* _Task to carry out_
Quote the records beneath, complete and exact. Leave out images.

* _Exercise input_
* * *
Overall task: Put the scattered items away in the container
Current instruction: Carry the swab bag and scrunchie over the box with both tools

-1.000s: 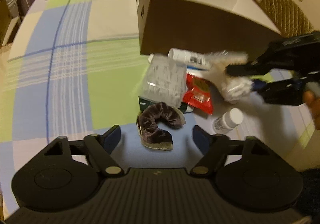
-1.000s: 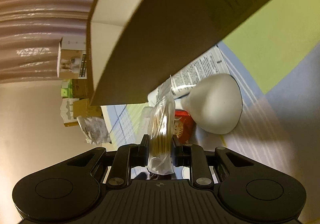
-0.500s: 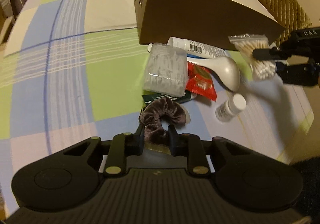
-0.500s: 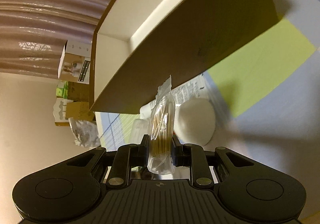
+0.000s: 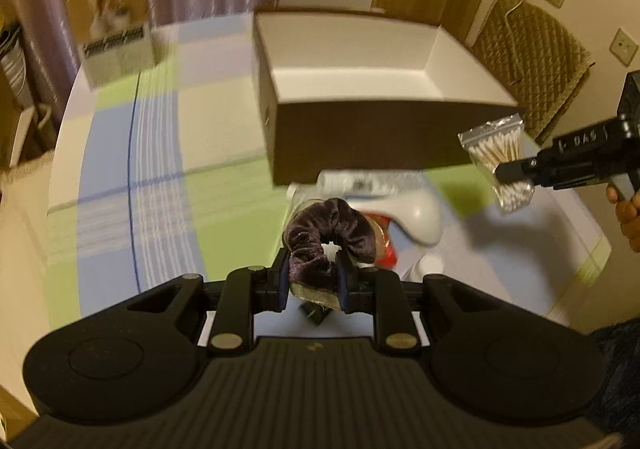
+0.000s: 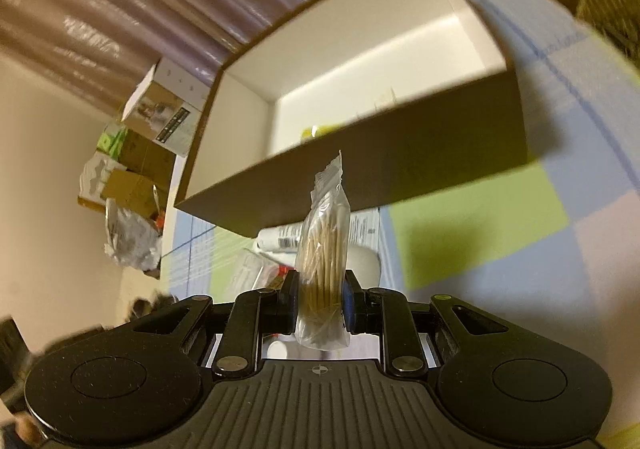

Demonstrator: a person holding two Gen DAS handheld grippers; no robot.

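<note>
My left gripper (image 5: 313,281) is shut on a dark purple velvet scrunchie (image 5: 328,237) and holds it above the table, in front of the open brown box (image 5: 360,137) with a white inside. My right gripper (image 6: 320,299) is shut on a clear bag of cotton swabs (image 6: 324,261), lifted near the box's (image 6: 360,169) front wall; the bag also shows in the left wrist view (image 5: 500,165). Something yellow (image 6: 314,132) lies inside the box.
Loose items lie before the box: a white tube (image 5: 344,181), a white rounded object (image 5: 416,213), a red packet (image 5: 386,245). A printed carton (image 5: 114,37) stands at the table's far left. A quilted chair (image 5: 532,61) stands behind right.
My left gripper closed on the scrunchie and lifted it off the table. My right gripper rose with the swab bag, so the box's inside now shows.
</note>
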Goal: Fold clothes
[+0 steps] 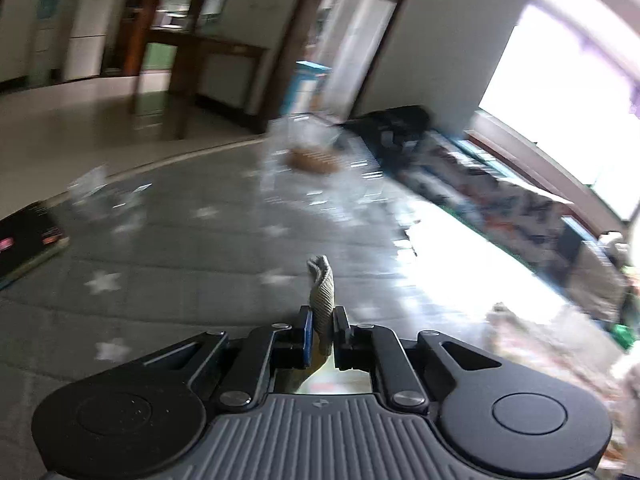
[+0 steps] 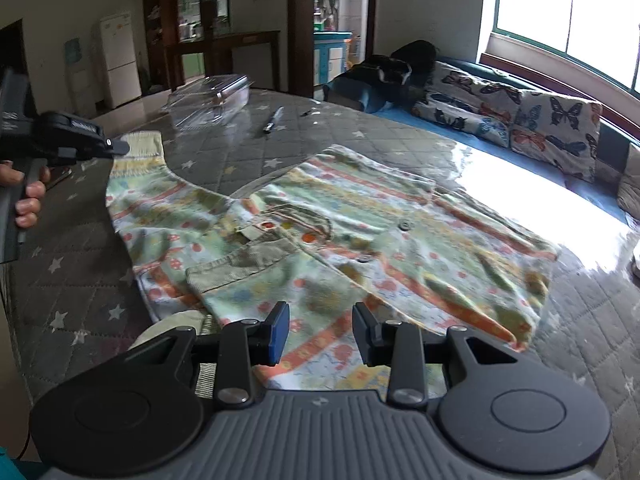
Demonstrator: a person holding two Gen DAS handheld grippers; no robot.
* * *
* _Exercise solution_
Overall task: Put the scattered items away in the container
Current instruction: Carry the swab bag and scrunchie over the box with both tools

-1.000s: 
-1.000s: 
-0.500s: 
-0.500s: 
+0.000s: 
+0.000s: 

Demonstrator: a person holding two Gen DAS handheld grippers; no robot.

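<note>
My left gripper (image 5: 313,281) is shut on a dark purple velvet scrunchie (image 5: 328,237) and holds it above the table, in front of the open brown box (image 5: 360,137) with a white inside. My right gripper (image 6: 320,299) is shut on a clear bag of cotton swabs (image 6: 324,261), lifted near the box's (image 6: 360,169) front wall; the bag also shows in the left wrist view (image 5: 500,165). Something yellow (image 6: 314,132) lies inside the box.
Loose items lie before the box: a white tube (image 5: 344,181), a white rounded object (image 5: 416,213), a red packet (image 5: 386,245). A printed carton (image 5: 114,37) stands at the table's far left. A quilted chair (image 5: 532,61) stands behind right.
My left gripper closed on the scrunchie and lifted it off the table. My right gripper rose with the swab bag, so the box's inside now shows.
</note>
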Goal: Fold clothes
[+0 steps] 
[+0 steps] 
Demonstrator: a person holding two Gen DAS handheld grippers; no robot.

Work on the answer has been completed.